* Exercise objective: The whole listing is to be given again without alteration, except that its pictures are dropped.

* Available data:

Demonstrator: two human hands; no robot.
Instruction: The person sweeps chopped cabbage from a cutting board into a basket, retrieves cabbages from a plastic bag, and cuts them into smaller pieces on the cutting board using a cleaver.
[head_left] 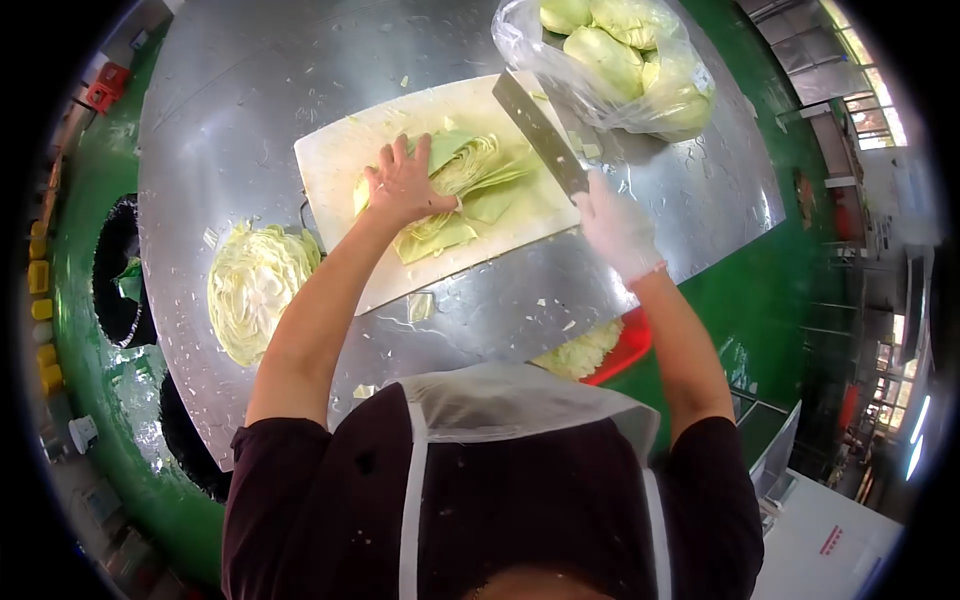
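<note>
Pressing cabbage [455, 190] with left hand [405, 185] — right hand [615, 225] grips cleaver [540, 130]

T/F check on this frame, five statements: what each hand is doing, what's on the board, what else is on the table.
1. The left hand presses down on the cabbage piece on the cutting board. True.
2. The right hand is bare. False: it wears a thin white glove; the left hand is the bare one.
3. The right hand holds a cleaver with its blade over the board. True.
4. The clear plastic bag at the table's far edge holds carrots. False: it holds pale green cabbages.
5. A cut cabbage half lies on the steel table, left of the board. True.
</note>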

* Finished task:
Demonstrator: two human hands; no robot.
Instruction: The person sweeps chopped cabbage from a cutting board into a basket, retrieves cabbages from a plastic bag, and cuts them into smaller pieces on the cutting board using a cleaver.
[head_left] 
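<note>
Pressing cabbage [455, 190] with left hand [405, 185] — right hand [615, 225] grips cleaver [540, 130]

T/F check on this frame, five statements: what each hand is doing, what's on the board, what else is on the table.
1. The left hand presses down on the cabbage piece on the cutting board. True.
2. The right hand is bare. False: it wears a thin white glove; the left hand is the bare one.
3. The right hand holds a cleaver with its blade over the board. True.
4. The clear plastic bag at the table's far edge holds carrots. False: it holds pale green cabbages.
5. A cut cabbage half lies on the steel table, left of the board. True.
</note>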

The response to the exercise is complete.